• _Assigned task_
Report each line of the entries below that includes "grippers".

• _Input data_
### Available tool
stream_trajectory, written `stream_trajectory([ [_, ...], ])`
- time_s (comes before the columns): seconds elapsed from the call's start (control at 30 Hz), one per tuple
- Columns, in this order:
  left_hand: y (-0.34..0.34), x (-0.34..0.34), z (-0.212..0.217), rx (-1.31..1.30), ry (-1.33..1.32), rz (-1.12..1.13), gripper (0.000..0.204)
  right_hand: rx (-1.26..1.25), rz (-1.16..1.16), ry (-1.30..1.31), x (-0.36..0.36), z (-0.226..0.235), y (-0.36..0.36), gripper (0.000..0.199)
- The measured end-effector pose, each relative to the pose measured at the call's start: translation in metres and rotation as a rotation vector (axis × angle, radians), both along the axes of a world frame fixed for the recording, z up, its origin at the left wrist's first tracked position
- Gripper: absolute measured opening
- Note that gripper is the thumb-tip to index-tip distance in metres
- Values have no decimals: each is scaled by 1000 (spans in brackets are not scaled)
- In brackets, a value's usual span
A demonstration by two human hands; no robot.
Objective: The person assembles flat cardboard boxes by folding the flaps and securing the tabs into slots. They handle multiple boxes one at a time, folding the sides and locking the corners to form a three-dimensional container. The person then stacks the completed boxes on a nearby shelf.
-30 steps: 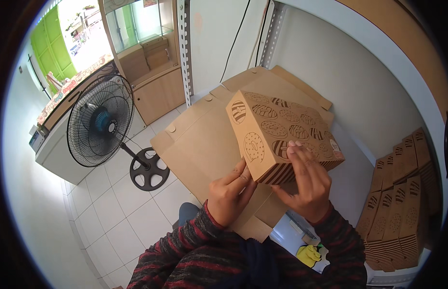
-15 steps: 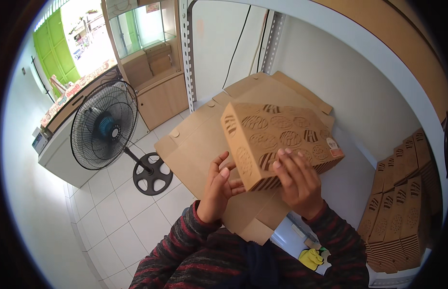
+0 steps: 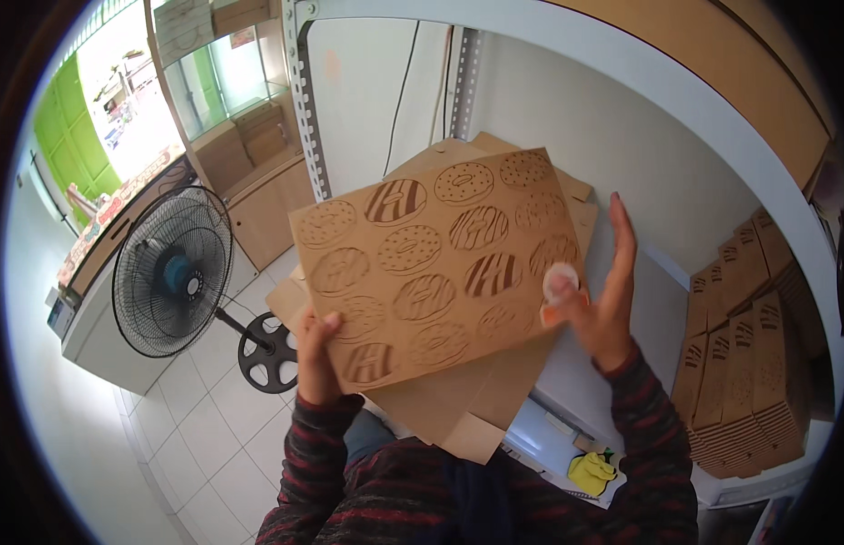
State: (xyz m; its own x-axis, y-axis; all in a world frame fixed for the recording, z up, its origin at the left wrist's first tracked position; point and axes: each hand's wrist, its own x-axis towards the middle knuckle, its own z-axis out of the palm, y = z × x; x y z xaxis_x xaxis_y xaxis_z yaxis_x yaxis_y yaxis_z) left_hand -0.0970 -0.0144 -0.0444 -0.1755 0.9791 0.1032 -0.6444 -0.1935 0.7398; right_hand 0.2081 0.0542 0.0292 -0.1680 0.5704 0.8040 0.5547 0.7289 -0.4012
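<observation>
A brown cardboard box (image 3: 435, 263) printed with doughnuts is tilted so its broad face shows in front of me. My left hand (image 3: 318, 359) grips its lower left corner, the thumb lying on the printed face; the fingers behind are hidden. At the box's right edge is my right hand (image 3: 609, 309), its fingers stretched upward and away from the cardboard. The right thumb, slightly blurred, rests at a white and orange sticker (image 3: 556, 289) near that edge. Beneath the box lie flat, unfolded cardboard blanks (image 3: 431, 404).
Folded boxes of the same kind (image 3: 740, 381) stand in stacks on the right. A black standing fan (image 3: 181, 272) is on the tiled floor at left. Yellow cloth (image 3: 592, 473) lies below the work surface (image 3: 635, 282). A white metal shelf post (image 3: 311, 136) rises behind.
The box has turned so its broad printed face shows. My left hand has moved left and closed on its corner. My right hand has shifted to the right edge, fingers now straightened.
</observation>
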Motion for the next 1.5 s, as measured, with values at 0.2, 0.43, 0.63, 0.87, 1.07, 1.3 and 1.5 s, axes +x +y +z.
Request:
stream_trajectory([
  [0.2,13,-12,9,-89,-95,-104,57,-1038,501,614,13,5,-8,70],
  [0.43,52,-8,57,-79,141,-448,54,-1027,1063,1134,93,-34,-6,65],
  [0.63,86,57,84,-97,36,-797,41,-791,967,1242,154,-117,-18,64],
  [0.87,86,159,104,-45,81,-1042,40,-798,944,1283,157,-124,-33,63],
  [1.07,76,218,114,-28,57,-1212,41,-826,995,1282,155,-124,-28,62],
  [1.3,61,272,149,83,23,-1561,47,-844,1043,1268,159,-118,-19,60],
  [1.5,36,338,174,130,3,-1458,48,-889,1111,1251,158,-118,1,59],
])
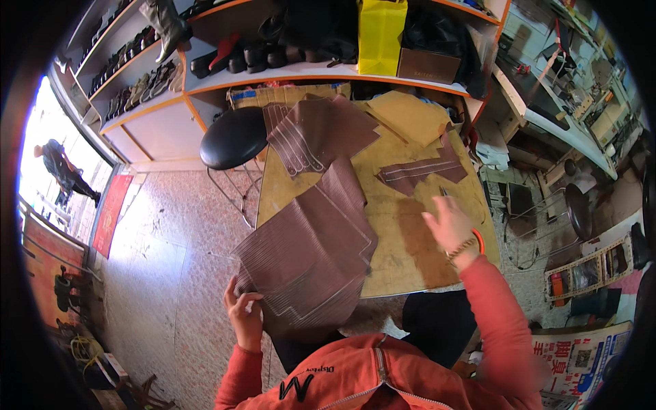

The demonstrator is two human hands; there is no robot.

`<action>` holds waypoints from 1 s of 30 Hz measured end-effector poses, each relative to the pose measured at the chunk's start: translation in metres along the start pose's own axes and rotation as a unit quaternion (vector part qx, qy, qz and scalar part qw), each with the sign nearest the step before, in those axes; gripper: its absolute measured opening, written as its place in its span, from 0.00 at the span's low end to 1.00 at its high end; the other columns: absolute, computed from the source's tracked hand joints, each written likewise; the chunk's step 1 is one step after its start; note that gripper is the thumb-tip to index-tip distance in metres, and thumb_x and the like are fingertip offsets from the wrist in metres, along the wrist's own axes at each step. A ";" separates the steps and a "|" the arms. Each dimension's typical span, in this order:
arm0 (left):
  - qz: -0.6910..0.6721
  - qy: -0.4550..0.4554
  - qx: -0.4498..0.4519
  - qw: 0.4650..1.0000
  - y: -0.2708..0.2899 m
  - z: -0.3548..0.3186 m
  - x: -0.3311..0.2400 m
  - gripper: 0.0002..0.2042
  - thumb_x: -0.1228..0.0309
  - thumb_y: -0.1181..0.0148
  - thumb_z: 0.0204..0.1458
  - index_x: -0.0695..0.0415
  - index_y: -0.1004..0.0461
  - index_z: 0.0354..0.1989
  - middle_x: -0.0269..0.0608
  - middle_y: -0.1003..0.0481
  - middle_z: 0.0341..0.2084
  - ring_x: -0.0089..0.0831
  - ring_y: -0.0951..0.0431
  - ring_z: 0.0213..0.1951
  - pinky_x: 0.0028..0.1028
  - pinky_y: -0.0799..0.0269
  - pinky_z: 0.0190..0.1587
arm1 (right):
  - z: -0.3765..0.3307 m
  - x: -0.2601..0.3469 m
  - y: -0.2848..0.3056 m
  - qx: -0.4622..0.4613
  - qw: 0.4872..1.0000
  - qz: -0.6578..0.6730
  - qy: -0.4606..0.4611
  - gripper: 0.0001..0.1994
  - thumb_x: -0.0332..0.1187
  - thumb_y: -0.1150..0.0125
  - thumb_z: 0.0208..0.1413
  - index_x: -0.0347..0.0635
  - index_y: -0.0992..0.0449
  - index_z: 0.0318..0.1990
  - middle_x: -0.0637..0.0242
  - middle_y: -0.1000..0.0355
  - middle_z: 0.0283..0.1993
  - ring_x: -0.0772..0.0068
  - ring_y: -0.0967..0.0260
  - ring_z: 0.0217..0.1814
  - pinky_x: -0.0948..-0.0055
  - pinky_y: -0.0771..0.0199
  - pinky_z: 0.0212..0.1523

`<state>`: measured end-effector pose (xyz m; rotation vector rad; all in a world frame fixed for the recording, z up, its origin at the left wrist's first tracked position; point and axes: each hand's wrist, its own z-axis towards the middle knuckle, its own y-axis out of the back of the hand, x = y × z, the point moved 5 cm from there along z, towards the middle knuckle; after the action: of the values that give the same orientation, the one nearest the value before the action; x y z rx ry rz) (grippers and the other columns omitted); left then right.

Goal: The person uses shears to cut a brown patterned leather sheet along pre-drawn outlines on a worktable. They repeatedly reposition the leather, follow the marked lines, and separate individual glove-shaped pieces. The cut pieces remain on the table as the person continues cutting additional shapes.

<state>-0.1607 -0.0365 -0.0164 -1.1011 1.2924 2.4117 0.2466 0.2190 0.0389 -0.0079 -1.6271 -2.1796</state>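
My left hand (244, 316) grips the near-left corner of a large brown stitched leather sheet (307, 253) that hangs off the front-left of the yellowish work table (410, 246). My right hand (451, 225) hovers over the table's right side, holding a thin dark pen-like tool (443, 193) whose tip points away from me; an orange band is on that wrist. A second brown stitched sheet (314, 133) lies at the far side of the table. A smaller brown cut piece (420, 171) with pale lines lies just beyond my right hand.
A black round stool (234, 140) stands at the table's far-left corner. Shelves (321, 72) with shoes, a yellow bag (381, 34) and a brown box run behind. Tan paper sheets (410, 116) lie at the table's back. A workbench (567, 130) stands right; a person (61, 171) is outside left.
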 end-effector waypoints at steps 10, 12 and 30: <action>-0.180 0.144 0.000 0.973 0.004 0.008 0.040 0.13 0.88 0.51 0.40 0.62 0.24 0.31 0.45 0.28 0.46 0.24 0.27 0.32 0.23 0.33 0.37 | 0.091 0.131 -0.126 0.151 0.975 0.157 -0.054 0.25 0.37 0.40 0.52 0.41 0.37 0.57 0.45 0.29 0.48 0.46 0.29 0.48 0.56 0.28 0.47; -0.201 0.109 0.054 0.972 0.007 0.013 0.015 0.10 0.82 0.53 0.53 0.60 0.25 0.37 0.44 0.33 0.52 0.29 0.26 0.38 0.29 0.28 0.38 | 0.091 0.132 -0.130 0.197 0.949 0.224 -0.099 0.28 0.30 0.42 0.52 0.43 0.41 0.61 0.45 0.29 0.48 0.46 0.28 0.47 0.55 0.28 0.47; -0.205 0.056 0.200 0.957 -0.142 0.149 -0.005 0.16 0.87 0.47 0.48 0.65 0.27 0.47 0.39 0.24 0.38 0.25 0.25 0.39 0.25 0.29 0.44 | -0.006 -0.069 0.088 -0.150 0.958 0.237 -0.063 0.22 0.29 0.34 0.49 0.37 0.33 0.52 0.59 0.37 0.44 0.67 0.33 0.36 0.69 0.29 0.40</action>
<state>-0.1668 0.1655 -0.0527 -1.2451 1.3469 1.7207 0.3400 0.2164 0.1001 -0.5763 -1.1807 -2.0428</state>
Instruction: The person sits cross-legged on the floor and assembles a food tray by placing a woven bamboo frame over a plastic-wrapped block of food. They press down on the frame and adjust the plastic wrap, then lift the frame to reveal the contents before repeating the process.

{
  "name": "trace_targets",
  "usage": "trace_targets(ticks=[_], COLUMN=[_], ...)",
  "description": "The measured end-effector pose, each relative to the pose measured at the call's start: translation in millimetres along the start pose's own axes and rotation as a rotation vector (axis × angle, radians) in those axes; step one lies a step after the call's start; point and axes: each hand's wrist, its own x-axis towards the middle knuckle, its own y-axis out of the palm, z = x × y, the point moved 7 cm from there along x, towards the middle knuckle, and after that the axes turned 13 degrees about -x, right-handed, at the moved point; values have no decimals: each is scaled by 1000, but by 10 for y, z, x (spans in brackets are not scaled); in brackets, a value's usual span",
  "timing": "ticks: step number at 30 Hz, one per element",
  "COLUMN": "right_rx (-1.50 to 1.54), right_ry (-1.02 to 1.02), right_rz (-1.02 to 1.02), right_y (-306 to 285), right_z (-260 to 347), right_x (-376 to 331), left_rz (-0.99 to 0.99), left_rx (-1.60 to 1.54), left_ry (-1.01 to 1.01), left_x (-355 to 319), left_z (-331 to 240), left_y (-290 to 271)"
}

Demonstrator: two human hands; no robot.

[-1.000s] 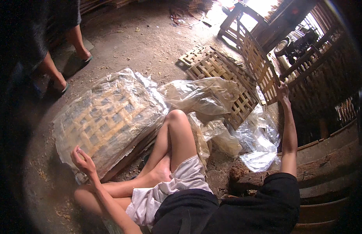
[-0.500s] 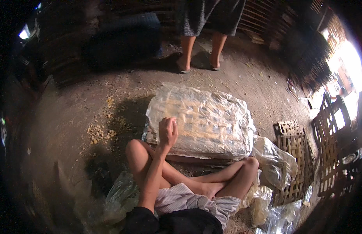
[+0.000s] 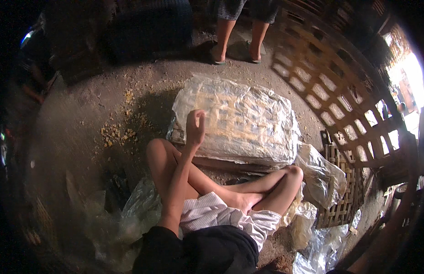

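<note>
Plastic sheet (image 3: pixel 272 106) (woven slats (image 3: pixel 230 122) beneath)

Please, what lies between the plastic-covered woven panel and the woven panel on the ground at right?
In the head view, a crumpled plastic sheet lies between the plastic-covered panel and that other woven panel, partly overlapping the latter.

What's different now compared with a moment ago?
The wearer's view has turned left, and the woven panel has swung from the far right inward, toward the plastic sheet. The left hand stays at the sheet's left end; the sheet and the standing person's feet look unmoved.
</note>
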Motion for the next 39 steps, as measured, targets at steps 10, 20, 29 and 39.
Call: trace_targets(ticks=[10,20,29,39], right_rx=[25,182,503,230], right_ry=[-319,-520,-409,-307], right_rz=[188,297,73,-60], right_y=[-72,947,2609,2923], right_z=[1358,2837,3418,3964], right_x=[1314,2824,2910,2755], left_rz=[-216,-607,-573,-578], left_rx=[-1264,-658,-211,-194], left_ry=[-721,-720,-753,-765], left_x=[-28,-219,-413,-672], left_z=[883,792,573,109], left_y=[-78,-680,-820,-805])
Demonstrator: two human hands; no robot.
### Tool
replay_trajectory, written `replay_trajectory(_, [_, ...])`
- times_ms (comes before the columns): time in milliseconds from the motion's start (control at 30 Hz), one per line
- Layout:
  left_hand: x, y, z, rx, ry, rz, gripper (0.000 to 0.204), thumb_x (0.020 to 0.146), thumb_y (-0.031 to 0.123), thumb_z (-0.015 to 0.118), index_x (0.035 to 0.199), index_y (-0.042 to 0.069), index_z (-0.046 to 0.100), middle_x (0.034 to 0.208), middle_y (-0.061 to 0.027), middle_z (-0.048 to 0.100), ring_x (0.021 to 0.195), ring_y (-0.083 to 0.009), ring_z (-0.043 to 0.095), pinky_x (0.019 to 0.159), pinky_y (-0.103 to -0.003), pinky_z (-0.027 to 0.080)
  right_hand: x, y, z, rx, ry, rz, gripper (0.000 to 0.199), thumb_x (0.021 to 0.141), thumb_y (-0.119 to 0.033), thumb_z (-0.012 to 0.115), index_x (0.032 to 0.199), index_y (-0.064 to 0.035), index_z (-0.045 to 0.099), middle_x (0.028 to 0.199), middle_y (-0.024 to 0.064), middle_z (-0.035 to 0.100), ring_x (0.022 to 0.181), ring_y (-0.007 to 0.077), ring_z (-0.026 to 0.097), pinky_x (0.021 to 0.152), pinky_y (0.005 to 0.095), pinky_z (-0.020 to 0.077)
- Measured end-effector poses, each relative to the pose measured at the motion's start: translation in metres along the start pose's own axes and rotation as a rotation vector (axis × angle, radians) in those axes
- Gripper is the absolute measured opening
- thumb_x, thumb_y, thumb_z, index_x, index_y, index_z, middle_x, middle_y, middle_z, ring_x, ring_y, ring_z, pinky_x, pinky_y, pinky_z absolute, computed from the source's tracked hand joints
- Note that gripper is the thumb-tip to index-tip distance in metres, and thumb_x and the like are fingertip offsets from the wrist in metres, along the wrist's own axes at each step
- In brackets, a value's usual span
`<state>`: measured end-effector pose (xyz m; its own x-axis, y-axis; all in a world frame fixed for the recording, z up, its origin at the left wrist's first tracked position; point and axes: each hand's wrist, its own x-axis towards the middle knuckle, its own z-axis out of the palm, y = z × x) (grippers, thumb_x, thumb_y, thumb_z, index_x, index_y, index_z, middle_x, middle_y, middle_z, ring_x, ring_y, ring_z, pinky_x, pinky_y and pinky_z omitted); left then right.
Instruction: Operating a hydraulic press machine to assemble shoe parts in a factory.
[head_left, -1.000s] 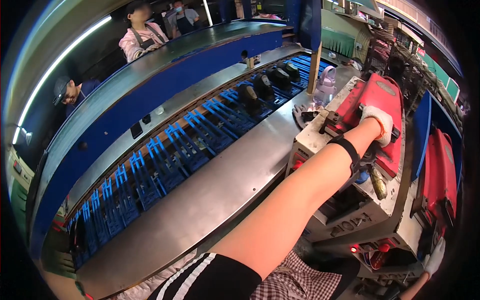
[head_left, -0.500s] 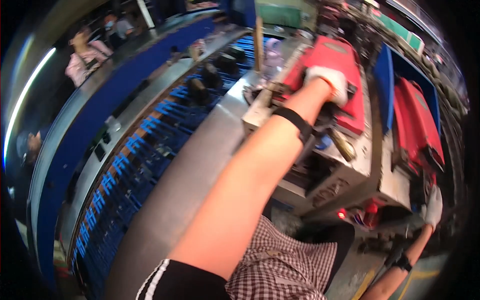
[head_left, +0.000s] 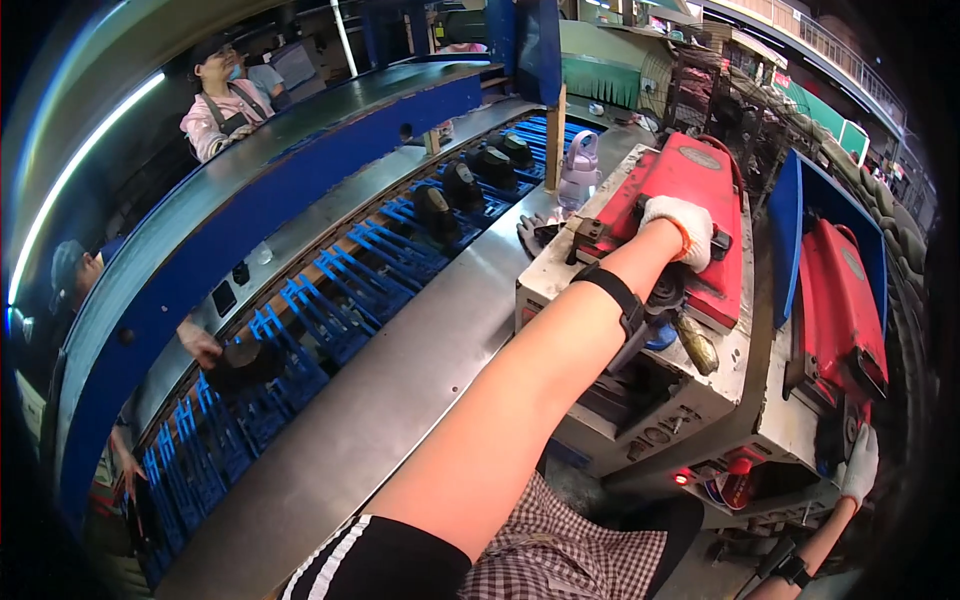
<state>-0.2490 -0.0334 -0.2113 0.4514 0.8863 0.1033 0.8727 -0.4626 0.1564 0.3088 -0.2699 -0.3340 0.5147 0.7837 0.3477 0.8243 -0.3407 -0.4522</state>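
My left hand [head_left: 680,230], in a white glove, is closed round the black handle [head_left: 721,243] across the red cover [head_left: 690,172] of the nearer machine. Below that cover sit dark machine parts and a worn brass-coloured piece [head_left: 697,345]. Far to the right, my gloved right hand [head_left: 860,467] is by the lower front of a second red-covered machine [head_left: 838,285]. Its fingers point up and close against a dark and red part [head_left: 850,425] that I cannot make out. Both forearms wear black bands.
Left of the machines runs a metal ledge [head_left: 400,420] beside a conveyor of blue rods [head_left: 340,270]. Several dark shoe-like pieces [head_left: 462,186] ride on it. A co-worker's hand [head_left: 200,343] touches one; another person [head_left: 225,100] stands behind. A lilac bottle [head_left: 579,170] stands by the nearer machine.
My view has turned, so the machines sit lower and more conveyor shows. A co-worker's hand on a dark piece has come into sight. My left hand stays on the handle, my right by the second machine.
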Motion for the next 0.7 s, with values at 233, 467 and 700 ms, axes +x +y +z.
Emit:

• _Exercise solution_
`<state>`: measured end-effector pose (xyz m; rotation vector rad; all in a world frame fixed for the recording, z up, its origin at the left wrist's first tracked position; point and axes: each hand's wrist, its own z-axis towards the middle knuckle, its own y-axis out of the back of the hand, x = y × z, the point moved 5 cm from there along z, towards the middle knuckle; after the action: of the values that give the same orientation, the one nearest the value before the action; x y z rx ry rz) (grippers and the other columns omitted); left then right.
`<state>`: measured end-effector pose (xyz m; its own x-axis, y-axis; all in a world frame fixed for the recording, z up, its origin at the left wrist's first tracked position; point and axes: each hand's wrist, its own x-axis towards the middle knuckle, its own z-axis out of the palm, y = z × x) (grippers, thumb_x, thumb_y, thumb_z, index_x, index_y, index_z, middle_x, middle_y, middle_z, ring_x, ring_y, ring_z, pinky_x, pinky_y and pinky_z omitted); left then right.

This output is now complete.